Students sitting on the grass in Dumfries

Impact of Research

With a focus on tackling social inequalities and injustice by influencing change, the potential for meaningful impact drives our collective thinking as we develop and deliver research projects and disseminate the outcomes.

Local Partnership work

Dr Sandy Whitelaw’s research identifies deficit models of service and delivery and tackles complex structures to implement improvements. He is actively collaborating with Dumfries & Galloway Physical Activity Alliance which undertook a review of the forces that shaped investment decisions and developed a ‘rational’ mechanism for such decisions that is being taken up region-wide. As a ‘first’ in Scotland, this mechanism has attracted considerable interest nation-wide. Dr Whitelaw also explores the beneficial role of Social Enterprise in a rural economy. Working in partnership with Third Sector partner agencies, The Usual Place (TUP) and Dumfries Theatre Royal he has provided insights into the organisational features that best support the needs of young people with additional support needs (ASN) - and their transference to other organisations. This work: is used locally by TUP in their nurturing role with other Third Sector organisation; highlighted by South of Scotland Enterprise as an exemplar of the positive role of social enterprise in a rural economy; and, generated links with Scottish Government through the activist role that TUP take on in promoting the voice of young people with ASN. This model is used as an exemplar nationally with TUP supporting the set-up of similar organisations across the country.

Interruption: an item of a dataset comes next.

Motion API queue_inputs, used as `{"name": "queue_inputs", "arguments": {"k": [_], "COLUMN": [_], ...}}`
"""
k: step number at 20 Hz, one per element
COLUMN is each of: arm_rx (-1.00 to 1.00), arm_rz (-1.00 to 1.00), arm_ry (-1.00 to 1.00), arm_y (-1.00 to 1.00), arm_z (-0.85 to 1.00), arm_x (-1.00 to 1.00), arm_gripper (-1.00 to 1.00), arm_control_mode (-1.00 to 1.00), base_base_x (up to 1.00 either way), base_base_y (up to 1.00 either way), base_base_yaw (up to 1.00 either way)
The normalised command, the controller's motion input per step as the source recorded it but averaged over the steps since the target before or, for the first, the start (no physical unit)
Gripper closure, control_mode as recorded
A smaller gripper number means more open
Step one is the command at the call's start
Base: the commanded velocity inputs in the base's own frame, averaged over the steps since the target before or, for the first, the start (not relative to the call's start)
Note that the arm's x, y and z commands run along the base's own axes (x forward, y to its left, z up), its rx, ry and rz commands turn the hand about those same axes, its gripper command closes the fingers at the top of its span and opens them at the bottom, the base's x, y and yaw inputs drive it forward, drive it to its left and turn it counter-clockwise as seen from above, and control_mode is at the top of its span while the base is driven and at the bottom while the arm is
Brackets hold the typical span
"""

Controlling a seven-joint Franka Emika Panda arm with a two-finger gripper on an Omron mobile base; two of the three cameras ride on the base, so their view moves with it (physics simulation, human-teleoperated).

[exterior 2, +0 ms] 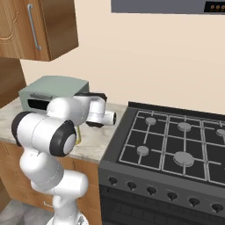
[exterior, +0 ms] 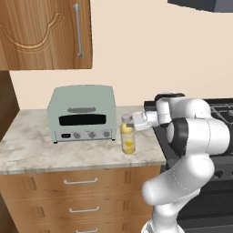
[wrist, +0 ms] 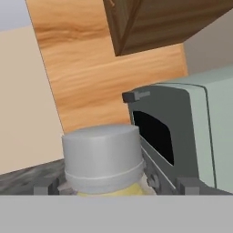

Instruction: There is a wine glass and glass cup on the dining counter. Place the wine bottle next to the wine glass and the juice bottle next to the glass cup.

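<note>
Left base view: small yellow-orange juice bottle (exterior: pixel 128 139) with pale cap stands upright on the marbled stone worktop (exterior: pixel 36 152), just right of the pale grey-green toaster oven (exterior: pixel 82 114) and near the worktop's right end, beside the black stove (exterior: pixel 214 119). White arm reaches in horizontally from the right; the gripper (exterior: pixel 129 121) is at cap/neck height, apparently abreast of the bottle top (contact not discernible). Wooden wall cabinet (exterior: pixel 43 34) with metal handle hangs above; wooden drawers sit below the worktop.

Right base view: arm's elbow and forearm cover most of the bottle; a thin yellow sliver of it shows at (exterior 2: pixel 78 137). Toaster oven behind, gas stove w/ burners to the right. Fingers hidden here.

Hand view: bottle's grey-white cap fills the lower centre, yellow shoulder just below it. One dark fingertip (wrist: pixel 45 186) sits on either side of the cap, w/ clear gaps, so jaws stand fully wide, gripping nothing. Toaster oven front lies behind to the right.
</note>
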Motion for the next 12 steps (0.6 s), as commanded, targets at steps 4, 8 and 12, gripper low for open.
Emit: {"name": "queue_inputs", "arguments": {"k": [4,8,12], "arm_rx": [0.00,0.00,0.00], "arm_rz": [-0.03,-0.08,-0.09], "arm_ry": [0.00,0.00,0.00], "arm_y": [0.21,0.16,0.14], "arm_z": [-0.05,-0.10,-0.10], "arm_x": [-0.07,-0.01,0.00], "arm_gripper": [-1.00,-1.00,-1.00], "arm_control_mode": [-1.00,-1.00,-1.00], "base_base_x": [0.00,0.00,0.00], "base_base_y": [0.00,0.00,0.00], "base_base_yaw": [0.00,0.00,0.00]}}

Education: Good Readers but Poor Spellers

Dr Jeremy Law has research interests in developmental disabilities and literacy, and explores cognitive factors related to reading and spelling compensation of children and adults with dyslexia. With a view to identifying mechanisms for support and interventions to allow individuals to achieve, his research looks at risk and protective factors in reading and dyslexia, and why some individuals with disabilities succeed and others do not. 

Dr Law is now working with local authority education teams to provide guidance and support for new resources on teaching spelling. The tools and teaching methodologies being developed are applicable globally to the English language community.

Older Refugees and Internally Displace People in African Countries

Dr Alistair Hunter‘s research  lies at the intersection of ageing and migration and delineates and clarifies the evidence base on older displaced people in Africa and globally. His work has led to invitations to speak internationally, particularly in relation to ongoing refugee crises, and provides academic insights that inform policy makers, stakeholders within civil society, industry and academia.

Gender Inequalities in Tourism

Dr Anna de Jong has been working with geographers, economists, and business academics through partnerships with the University of Surrey and the Open University to develop creative, interdisciplinary ways to tackle gender inequalities within the tourism industry. The research highlights the need to establish stronger international networks among women working within the tourism industry, to create opportunities for knowledge exchange and influence policy. This has led to the research team creating the Gender, Entrepreneurship and Social Policy Institute; a growing network with members from across the UK, Europe, and Africa.

Professor Fabrice Renaud, Director of Research in SIS commented: “The potential for impact is always at the forefront of our thinking as we develop new research projects. Whether initiated from beyond our borders or beginning in our surrounding communities and growing and developing to have wider impact at a national and global level, their impact is profound.”